Prodways Group’s Rapid Additive Forging technology is a type of DED (directed energy deposition), a family of technology broadly known as “powder fed” since they us a blown powder deposition head rather than a powder bed like selective laser melting processes. According to the company it will use a robotic arm to deposit the powder, which should offer more geometric freedom than other currently available technologies.

It was built on a continuous R&D effort and a strengthening of its 3D metal printing offering. The 3D printer developed uses a robot equipped with a head depositing molten metal in an atmosphere of inert gas. Accordingly, the metal is deposited layer-by-layer and the large part is completed within a few hours. This innovative technology quickly manufactures titanium blanks with very similar geometry compared with the final part. These blanks are then finish-machined, thus avoiding considerable losses of material which can represent up to 95% of the metal block with traditional machining processes.

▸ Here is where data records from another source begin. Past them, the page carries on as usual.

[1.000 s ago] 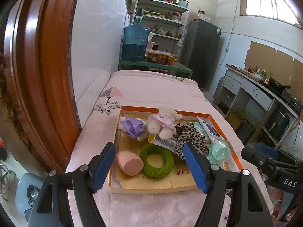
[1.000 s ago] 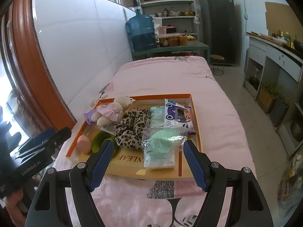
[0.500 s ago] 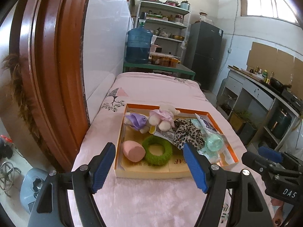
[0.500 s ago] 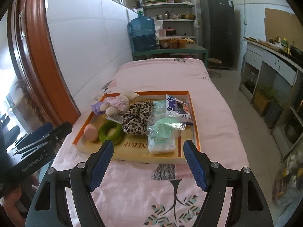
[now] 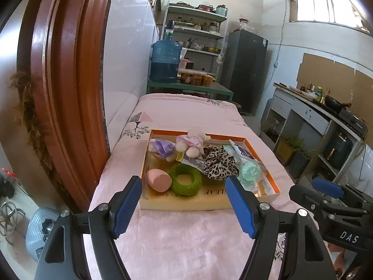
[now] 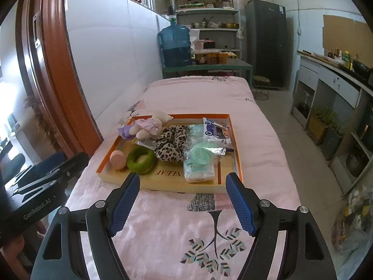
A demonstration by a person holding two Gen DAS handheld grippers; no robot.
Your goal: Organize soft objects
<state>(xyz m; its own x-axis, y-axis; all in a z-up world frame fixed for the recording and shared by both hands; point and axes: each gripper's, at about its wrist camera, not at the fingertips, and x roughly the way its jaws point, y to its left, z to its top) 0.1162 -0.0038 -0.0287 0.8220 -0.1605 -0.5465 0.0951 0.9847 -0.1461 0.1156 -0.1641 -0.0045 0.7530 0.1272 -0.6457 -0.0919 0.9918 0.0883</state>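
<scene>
An orange-rimmed tray [image 5: 272, 183] [image 6: 236, 140] lies on the pink bed. In it are a pink sponge egg [image 5: 159, 180] [image 6: 117, 159], a green fuzzy ring [image 5: 185, 179] [image 6: 141, 160], a leopard scrunchie [image 5: 219, 162] [image 6: 172, 141], a plush toy in a pink dress [image 5: 191, 142] [image 6: 149, 127], a purple cloth flower [image 5: 162, 147] [image 6: 124, 131], a bagged mint-green puff [image 5: 250, 171] [image 6: 200, 156] and a printed packet [image 6: 216, 129]. My left gripper [image 5: 184, 206] is open and empty, short of the tray's near edge. My right gripper [image 6: 183, 204] is open and empty, also short of the tray.
A pink blanket [image 6: 200, 93] covers the bed. A brown door frame [image 5: 60, 81] and white wall stand at the left. A blue water jug [image 5: 165, 61] sits on a green table beyond the bed, by shelves and a dark fridge [image 5: 247, 70]. A counter [image 6: 331, 74] runs along the right.
Both grippers have drawn back from the tray toward the bed's near end and stayed open. The tray's items have not moved.
</scene>
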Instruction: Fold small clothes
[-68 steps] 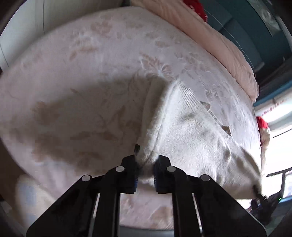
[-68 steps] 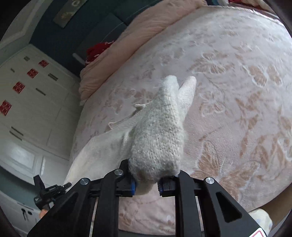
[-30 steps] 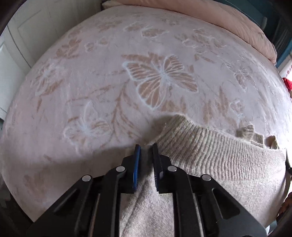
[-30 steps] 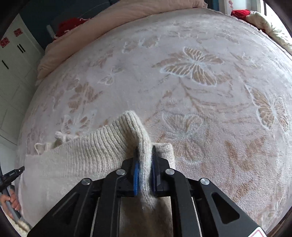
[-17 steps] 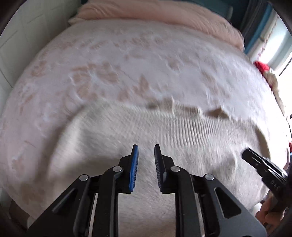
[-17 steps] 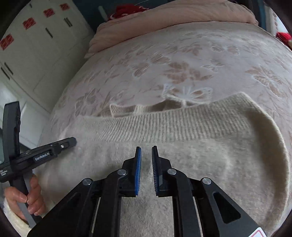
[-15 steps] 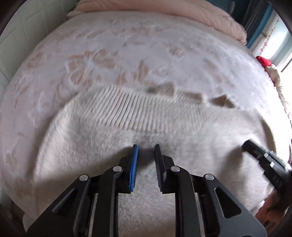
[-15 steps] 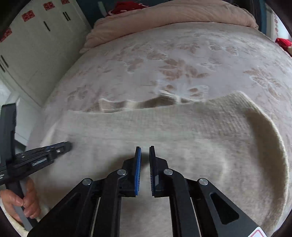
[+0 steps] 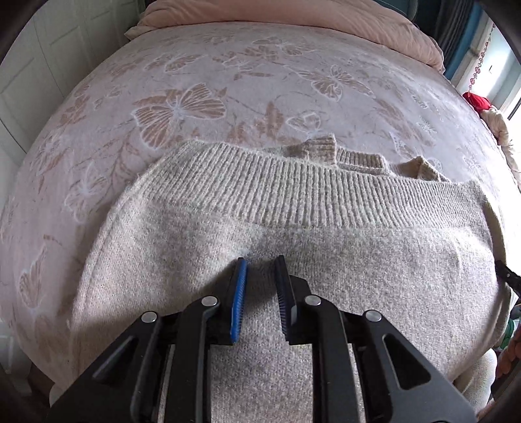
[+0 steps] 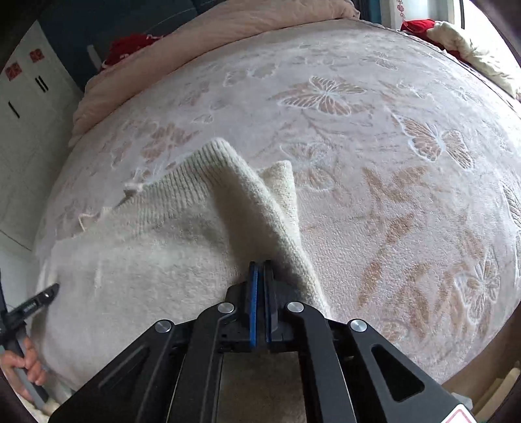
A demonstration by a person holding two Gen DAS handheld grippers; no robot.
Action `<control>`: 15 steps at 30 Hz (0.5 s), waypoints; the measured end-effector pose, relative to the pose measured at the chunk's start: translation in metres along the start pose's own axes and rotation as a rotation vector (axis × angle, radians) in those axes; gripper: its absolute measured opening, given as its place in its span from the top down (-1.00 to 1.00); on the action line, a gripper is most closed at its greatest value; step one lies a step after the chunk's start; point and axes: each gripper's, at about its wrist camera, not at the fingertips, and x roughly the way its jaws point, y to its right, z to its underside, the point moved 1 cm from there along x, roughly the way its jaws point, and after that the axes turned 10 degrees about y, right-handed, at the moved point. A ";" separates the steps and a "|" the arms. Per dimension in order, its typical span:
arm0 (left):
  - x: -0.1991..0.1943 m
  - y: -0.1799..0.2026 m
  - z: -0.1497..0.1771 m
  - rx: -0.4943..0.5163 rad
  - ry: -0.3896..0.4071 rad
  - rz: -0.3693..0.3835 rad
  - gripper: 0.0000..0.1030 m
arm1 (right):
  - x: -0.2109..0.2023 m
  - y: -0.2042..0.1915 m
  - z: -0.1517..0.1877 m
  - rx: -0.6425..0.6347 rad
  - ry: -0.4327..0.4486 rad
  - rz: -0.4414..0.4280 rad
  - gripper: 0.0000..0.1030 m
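A: Sweater lies on the blanket, near edge of bed, beige knit. Ribbed hem runs across its far side; two small ribbed cuffs poke out beyond it.

B: Left gripper?

A: Fingers apart, poised over the middle of the knit, nothing between them. Contact with the fabric: cannot tell.

B: Right gripper?

A: Blue pads pressed together. A raised fold of the sweater runs up to the tips and drapes past their right side. Whether any knit is pinched between them: cannot tell.

B: Surroundings?

A: Blanket is pale pink with butterfly patterns. Peach duvet bunched at the far end, red item beside it. White cupboards on the left in the right view.
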 end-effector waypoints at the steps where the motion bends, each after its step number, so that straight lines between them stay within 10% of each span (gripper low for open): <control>1: 0.000 -0.001 0.000 -0.002 -0.002 0.002 0.65 | -0.004 -0.004 -0.001 -0.016 0.009 -0.007 0.89; 8: 0.000 -0.002 -0.001 -0.010 -0.004 0.010 0.65 | 0.010 0.022 0.008 0.061 -0.051 0.023 1.00; 15: -0.072 -0.048 0.026 -0.203 0.089 0.104 0.47 | -0.021 -0.066 -0.003 -0.061 -0.039 -0.102 0.75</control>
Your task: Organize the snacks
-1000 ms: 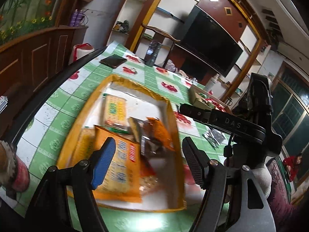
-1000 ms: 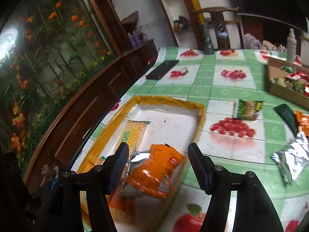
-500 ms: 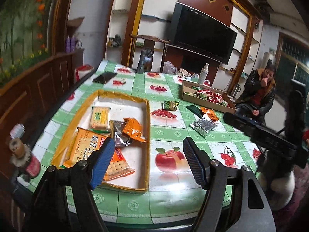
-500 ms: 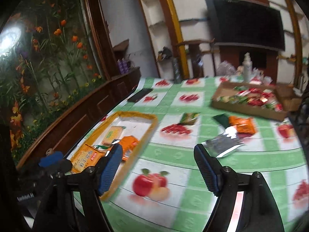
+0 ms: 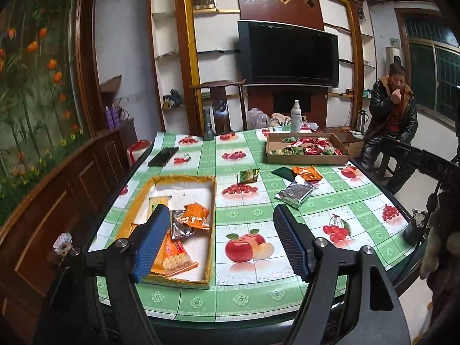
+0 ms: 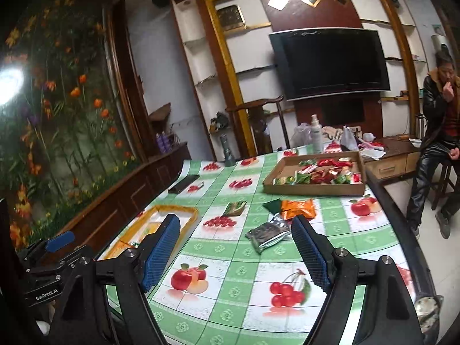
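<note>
Left gripper [image 5: 220, 240] spread wide, empty, held above the near table edge, over the tray [image 5: 211, 227]. Right gripper [image 6: 235, 254] likewise gaping with nothing between the pads, jaws just widened, over the green tablecloth [image 6: 359, 235]. In the tray: cracker pack [image 5: 176, 256], orange packet [image 5: 197, 215], silver packet [image 5: 179, 225]. Mid-table, loose: green packet [image 5: 247, 176], orange bag [image 5: 307, 173], silver pouch [image 5: 294, 194]. Far side: cardboard box [image 5: 304, 159] full of red and green snacks.
</note>
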Available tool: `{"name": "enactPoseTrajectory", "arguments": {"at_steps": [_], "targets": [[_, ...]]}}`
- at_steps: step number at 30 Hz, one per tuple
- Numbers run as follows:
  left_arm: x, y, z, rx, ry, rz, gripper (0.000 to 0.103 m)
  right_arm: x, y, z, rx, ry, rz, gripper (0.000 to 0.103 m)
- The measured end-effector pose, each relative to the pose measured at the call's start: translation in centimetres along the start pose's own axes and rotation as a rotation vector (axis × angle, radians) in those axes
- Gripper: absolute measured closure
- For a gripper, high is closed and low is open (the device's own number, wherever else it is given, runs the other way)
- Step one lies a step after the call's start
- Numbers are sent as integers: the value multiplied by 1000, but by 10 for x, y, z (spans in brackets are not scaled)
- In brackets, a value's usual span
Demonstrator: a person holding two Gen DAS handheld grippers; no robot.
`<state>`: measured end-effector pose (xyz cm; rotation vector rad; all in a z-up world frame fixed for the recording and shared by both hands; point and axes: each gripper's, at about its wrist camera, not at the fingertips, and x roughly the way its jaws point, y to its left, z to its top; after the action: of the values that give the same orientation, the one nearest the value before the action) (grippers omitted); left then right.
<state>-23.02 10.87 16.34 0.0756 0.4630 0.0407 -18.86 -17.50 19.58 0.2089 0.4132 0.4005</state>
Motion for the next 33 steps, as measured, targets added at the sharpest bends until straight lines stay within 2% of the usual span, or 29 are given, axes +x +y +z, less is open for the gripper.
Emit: {"name": "enactPoseTrajectory", "arguments": {"at_steps": [8,11,13,15,17,19,20,22,23,25,27,28,30,33], "targets": [[-44,-14,28,44,-106,-21,29,-60,-16,26,9,-127,-34,21],[-71,-8,59,40,-146,-81,28,-84,-27,48,44,-167,-44,21],[-86,-1,89,34,-156,-144,18,-97,-31,66,55,-189,-51,19],[-102,6,123,35,-183,-201,18,-110,-36,85,59,-218,-54,17],[-117,13,150,20,-270,-226,3,-119,-38,103,45,-239,-79,15],[-118,17,144,-5,-336,-214,0,-118,-40,111,30,-231,-102,13],[-108,17,135,-13,-305,-224,0,-115,-42,111,30,-223,-112,13],[-60,10,111,-32,-78,-240,0,-99,-49,106,48,-184,-109,11],[-42,9,99,-59,-24,-258,0,-90,-52,101,57,-161,-106,11],[-13,10,78,-97,7,-279,0,-59,-58,89,69,-75,-108,11],[12,10,64,-100,35,-241,0,-24,-65,75,85,15,-112,11],[26,12,59,-113,58,-250,0,-5,-70,66,104,67,-103,11],[42,16,52,-136,94,-287,0,28,-77,49,140,148,-86,11],[63,21,47,-142,124,-292,0,78,-84,23,176,256,-87,11]]}}
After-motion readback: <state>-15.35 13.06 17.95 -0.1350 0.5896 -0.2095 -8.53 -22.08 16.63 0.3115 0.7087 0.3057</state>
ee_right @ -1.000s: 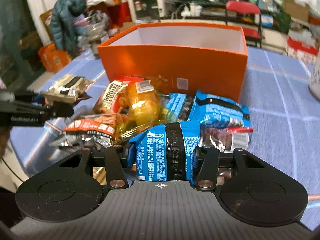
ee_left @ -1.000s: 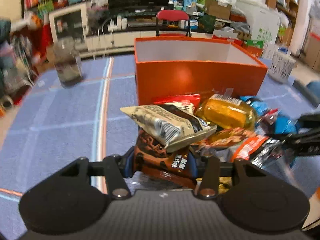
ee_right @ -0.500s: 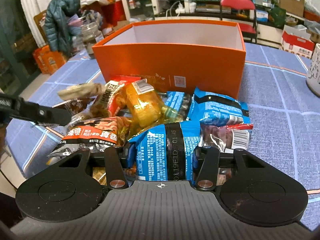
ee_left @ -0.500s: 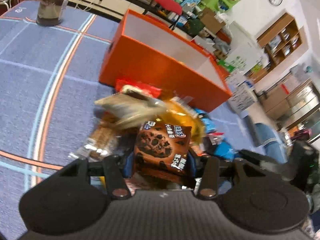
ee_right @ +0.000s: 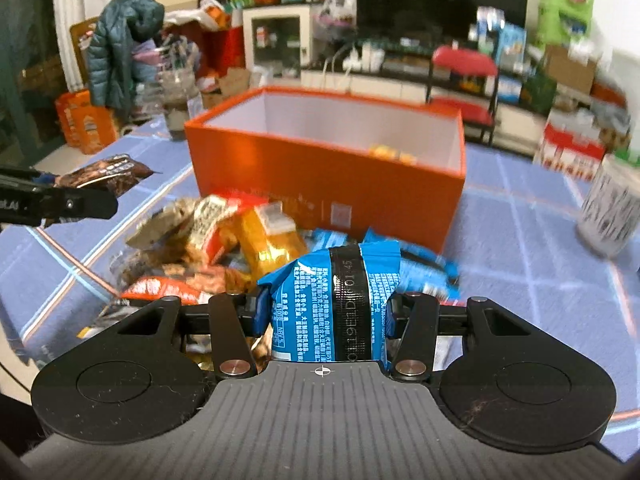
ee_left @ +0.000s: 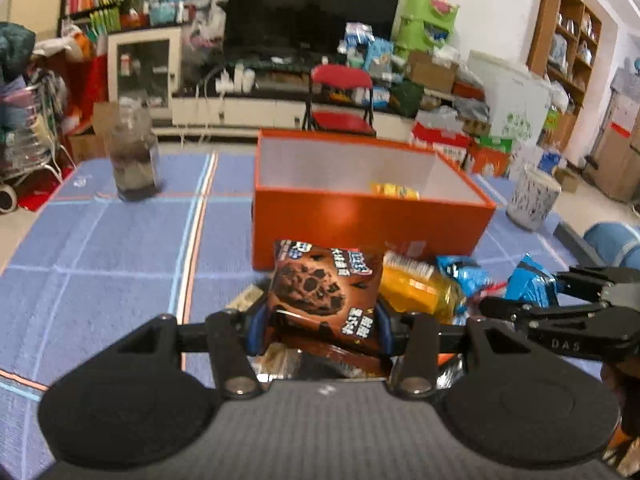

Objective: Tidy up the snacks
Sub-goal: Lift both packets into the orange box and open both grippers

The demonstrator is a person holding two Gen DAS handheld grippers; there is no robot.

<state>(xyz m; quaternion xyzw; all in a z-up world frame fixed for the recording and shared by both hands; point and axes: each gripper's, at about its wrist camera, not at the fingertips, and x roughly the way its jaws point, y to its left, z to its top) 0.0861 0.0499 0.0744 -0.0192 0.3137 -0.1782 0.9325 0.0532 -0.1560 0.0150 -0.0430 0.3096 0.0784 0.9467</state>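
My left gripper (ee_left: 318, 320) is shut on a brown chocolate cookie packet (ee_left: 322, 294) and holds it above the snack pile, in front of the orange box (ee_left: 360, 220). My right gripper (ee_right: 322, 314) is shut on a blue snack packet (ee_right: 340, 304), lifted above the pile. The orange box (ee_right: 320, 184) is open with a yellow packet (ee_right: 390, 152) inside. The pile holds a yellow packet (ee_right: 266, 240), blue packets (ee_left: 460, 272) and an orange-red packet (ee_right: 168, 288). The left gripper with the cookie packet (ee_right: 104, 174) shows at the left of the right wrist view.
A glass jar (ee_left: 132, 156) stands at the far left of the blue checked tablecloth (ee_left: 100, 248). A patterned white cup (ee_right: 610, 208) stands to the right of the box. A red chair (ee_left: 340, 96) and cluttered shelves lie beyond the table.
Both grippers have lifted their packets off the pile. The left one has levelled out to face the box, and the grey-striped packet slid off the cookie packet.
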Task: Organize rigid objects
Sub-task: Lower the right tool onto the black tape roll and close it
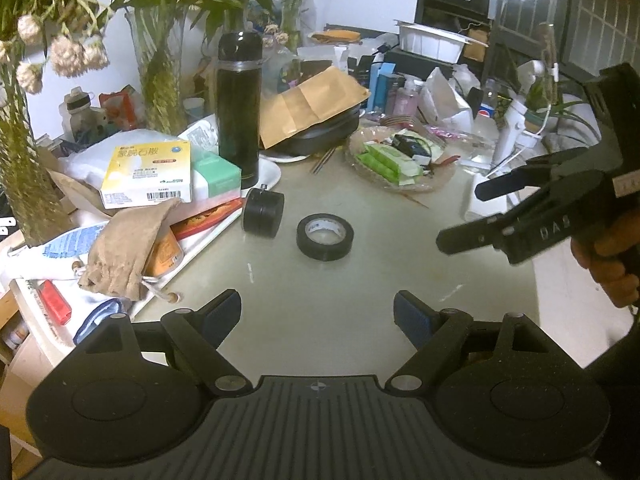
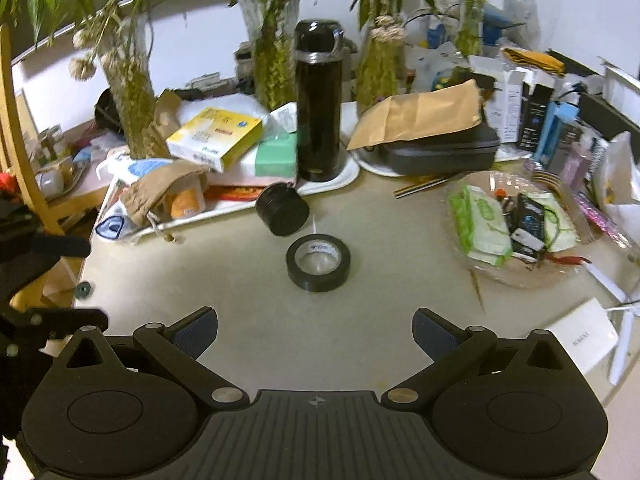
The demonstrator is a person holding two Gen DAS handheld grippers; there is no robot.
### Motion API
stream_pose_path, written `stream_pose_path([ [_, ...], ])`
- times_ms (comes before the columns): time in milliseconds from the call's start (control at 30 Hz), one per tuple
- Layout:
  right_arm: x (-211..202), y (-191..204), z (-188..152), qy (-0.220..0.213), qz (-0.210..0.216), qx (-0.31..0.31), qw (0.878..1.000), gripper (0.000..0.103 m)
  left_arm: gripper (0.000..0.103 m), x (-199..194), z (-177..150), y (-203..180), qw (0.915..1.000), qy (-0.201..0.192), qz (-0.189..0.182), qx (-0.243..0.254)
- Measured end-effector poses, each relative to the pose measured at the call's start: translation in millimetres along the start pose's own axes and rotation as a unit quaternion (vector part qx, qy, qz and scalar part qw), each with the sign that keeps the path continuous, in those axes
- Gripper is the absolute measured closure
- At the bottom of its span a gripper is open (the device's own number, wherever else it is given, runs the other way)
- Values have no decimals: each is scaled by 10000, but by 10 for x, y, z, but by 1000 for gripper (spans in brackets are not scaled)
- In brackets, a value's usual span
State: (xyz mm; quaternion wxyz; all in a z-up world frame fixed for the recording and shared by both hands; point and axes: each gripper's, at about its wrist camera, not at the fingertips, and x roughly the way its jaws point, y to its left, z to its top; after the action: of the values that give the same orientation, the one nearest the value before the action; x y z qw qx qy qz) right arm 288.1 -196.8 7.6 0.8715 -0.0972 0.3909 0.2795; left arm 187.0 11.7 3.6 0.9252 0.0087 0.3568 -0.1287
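Both tongs spread wide, nothing held: left tongs and right tongs hang over bare table, pads clear of everything. Tape roll lies flat, hole up, straight ahead of the right tongs and between its finger lines; no long axis, it's round. From the left tongs the roll is also ahead, about centred. Right looks slightly nearer, though it's close. Black caster wheel sits just beyond-left of the roll, apart from it, tilted, near the white tray edge. Tall black flask stands upright on that tray.

Containers: clear glass dish to the right holds green-white packets and a dark small device; well apart from the roll. Left tray holds a yellow box, a mint-green box and a tan drawstring pouch. Likely next: close in on the roll across its outer rim.
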Motion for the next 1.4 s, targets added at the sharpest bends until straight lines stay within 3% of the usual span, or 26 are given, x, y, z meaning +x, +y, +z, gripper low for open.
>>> stream_pose_path([
  [367, 479, -12, -26, 70, 353, -319, 9988, 0, 19, 192, -78, 148, 9999, -15, 50, -126],
  [767, 1066, -45, 46, 117, 448, -488, 9977, 2, 19, 226, -123, 183, 9996, -16, 251, -86],
  [1100, 1474, -63, 188, 26, 424, -476, 9980, 13, 19, 240, -102, 124, 9996, -37, 281, 60],
  [1333, 1732, -33, 213, 99, 260, -573, 9980, 17, 19, 256, -86, 193, 9996, 13, 231, -149],
  [1400, 1789, -26, 213, 139, 174, -640, 9977, 24, 19, 258, -82, 199, 9996, 20, 243, -163],
])
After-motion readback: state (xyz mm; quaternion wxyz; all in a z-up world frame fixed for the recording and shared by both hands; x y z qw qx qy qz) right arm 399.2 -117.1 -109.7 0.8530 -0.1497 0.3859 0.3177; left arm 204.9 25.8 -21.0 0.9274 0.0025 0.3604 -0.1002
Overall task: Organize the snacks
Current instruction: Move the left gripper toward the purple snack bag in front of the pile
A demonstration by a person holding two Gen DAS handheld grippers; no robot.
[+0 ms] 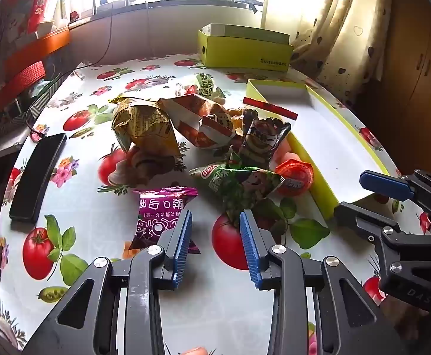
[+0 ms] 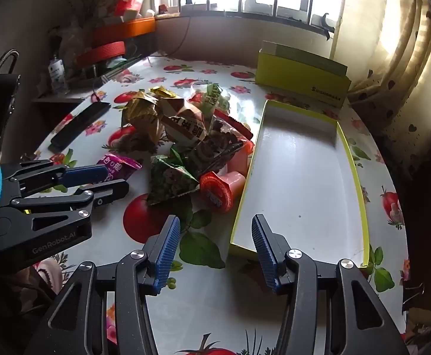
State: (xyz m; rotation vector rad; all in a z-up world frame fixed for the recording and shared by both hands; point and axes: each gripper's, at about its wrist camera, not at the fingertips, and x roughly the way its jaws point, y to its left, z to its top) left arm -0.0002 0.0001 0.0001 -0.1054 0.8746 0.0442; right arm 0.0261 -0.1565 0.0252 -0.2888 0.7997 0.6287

The RAF Technology was developed in collaboration with Commercy Robotique, a subsidiary of Groupe Gorgé specialised in robotised welding for more than 40 years. A patent application was filed by Prodways Group.

This process has been tested on various metals. In particular, it is used to print titanium, a metal seeing increased use in new-generation aircraft. The third generation of the prototype is able to produce parts of more than 70 centimetres in size. Prodways Group is currently developing a version which would print parts of up to 2 metres in the main dimension.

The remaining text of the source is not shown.